Сиреневый вельвет махал мне рукой. Видимо, это и был Марк, настаивающий на своей значимости.

– Там, внизу, Марк машет крыльями, – говорю я. – Позвать?

– Марк? – удивилась Ольга. – Теперь уже полный сюр… Марк, идущий по следу. Скажи, что меня нет… У нас разговор на двоих. И ты можешь задать мне любые вопросы… Где были мои глаза? Что я думаю о собственной дочери? Что я думаю о твоем дураке сыне? Кто обрюхатил твою будущую невестку? Отвечаю сразу и быстро: он не еврей. И как она его допустила до пиписьки, если я бы его до мытья полов не допустила. Вот сказала, и по потолку опять поехал плафон. Сволочь такая. Сядь передо мной, чтоб я смотрела на что-то устойчивое и положительное.

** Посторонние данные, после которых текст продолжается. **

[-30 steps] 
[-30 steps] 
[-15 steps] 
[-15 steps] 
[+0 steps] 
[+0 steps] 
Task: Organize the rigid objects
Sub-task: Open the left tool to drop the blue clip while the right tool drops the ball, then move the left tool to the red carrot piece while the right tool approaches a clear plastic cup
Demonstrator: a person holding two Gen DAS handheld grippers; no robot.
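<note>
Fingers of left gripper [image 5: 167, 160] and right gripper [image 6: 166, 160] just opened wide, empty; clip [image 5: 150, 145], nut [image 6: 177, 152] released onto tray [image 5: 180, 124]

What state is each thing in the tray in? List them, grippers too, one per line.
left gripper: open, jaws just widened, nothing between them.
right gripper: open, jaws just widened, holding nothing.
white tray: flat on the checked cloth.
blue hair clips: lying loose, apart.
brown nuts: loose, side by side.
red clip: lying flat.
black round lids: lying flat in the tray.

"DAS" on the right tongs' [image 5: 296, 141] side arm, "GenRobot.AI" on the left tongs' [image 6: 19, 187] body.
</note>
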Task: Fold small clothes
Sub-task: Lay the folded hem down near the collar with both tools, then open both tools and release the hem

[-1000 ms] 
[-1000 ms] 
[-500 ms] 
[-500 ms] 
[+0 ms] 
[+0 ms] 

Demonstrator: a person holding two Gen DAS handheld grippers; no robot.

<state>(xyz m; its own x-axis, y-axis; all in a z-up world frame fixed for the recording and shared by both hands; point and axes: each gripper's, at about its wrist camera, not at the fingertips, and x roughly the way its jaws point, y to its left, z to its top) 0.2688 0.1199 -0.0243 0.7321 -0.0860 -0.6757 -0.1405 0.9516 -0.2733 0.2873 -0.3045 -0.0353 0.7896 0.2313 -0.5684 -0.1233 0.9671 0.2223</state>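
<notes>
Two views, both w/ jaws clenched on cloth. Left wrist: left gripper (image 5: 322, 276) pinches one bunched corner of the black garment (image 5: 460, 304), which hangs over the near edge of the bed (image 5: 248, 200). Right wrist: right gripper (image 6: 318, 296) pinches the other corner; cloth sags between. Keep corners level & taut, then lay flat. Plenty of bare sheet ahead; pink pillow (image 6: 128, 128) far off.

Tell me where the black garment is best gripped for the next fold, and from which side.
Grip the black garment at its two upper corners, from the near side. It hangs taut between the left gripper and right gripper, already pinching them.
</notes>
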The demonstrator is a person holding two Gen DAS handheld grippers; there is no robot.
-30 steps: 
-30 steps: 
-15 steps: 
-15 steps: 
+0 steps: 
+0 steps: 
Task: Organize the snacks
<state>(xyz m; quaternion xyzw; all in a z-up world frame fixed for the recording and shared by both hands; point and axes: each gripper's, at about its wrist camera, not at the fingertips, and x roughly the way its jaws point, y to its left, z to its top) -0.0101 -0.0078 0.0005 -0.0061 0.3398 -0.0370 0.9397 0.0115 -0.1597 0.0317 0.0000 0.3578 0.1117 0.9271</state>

Я села напротив. У меня начинало болеть в солнечном сплетении – оно у меня нежное, как заря. Чуть что – туманится болью.

– У тебя хорошая девочка. Люди сразу рождаются или хорошими, или плохими. Природа их изначальна. И Катька у тебя всегда была славная, потому что мой, безусловно, хороший сын не мог бы влюбиться ни в дуру, ни в сволочь. Это мы с тобой тогда оказались не на уровне наших детей, дети же были что надо… Теперь насчет пиписьки… Ты меня знаешь. Я не из тех, кто заглядывает в это место… И тебе не советую… Там, внизу, по-прежнему колышется мужичок-фитилек… Он на тебя очень претендует как свой, как владелец… Я могу пустить его к тебе.

– Но ты бы его к себе не допустила… Я правильно выстраиваю мысль твою недосказанную?

– Я не в счет… Я полоумная и люблю своего мужа и сейчас, как в первый раз. Мне никто не подойдет, ни с какой статью… Так что не выстраивай за меня мои мысли. Мы с тобой теперь кто? Сватьи? У нас будут общие внуки…

– Не ври! Не ври! – закричала Ольга. – Тебя ведь с души воротит эта беременная ситуация. Предположим, у молодого влюбленного дурака глаза не так вставлены, твои-то вставлены правильно! Этот ребенок – ничей!.. Понимаешь – ничей! Мне его, дурачка, уже даже жалко. Рожденного незнамо где, от сопливого полумужика, он будет лопотать на чужом языке, этот ничейный сын.

– Или дочь, – сказала я.

Странно, но ушла моя любимая боль, а вместо нее запеклась такая жалкая нежность или нежная жалкость, что я вдруг поняла своего сына и эту его готовность любить чужое и ненужное дитя.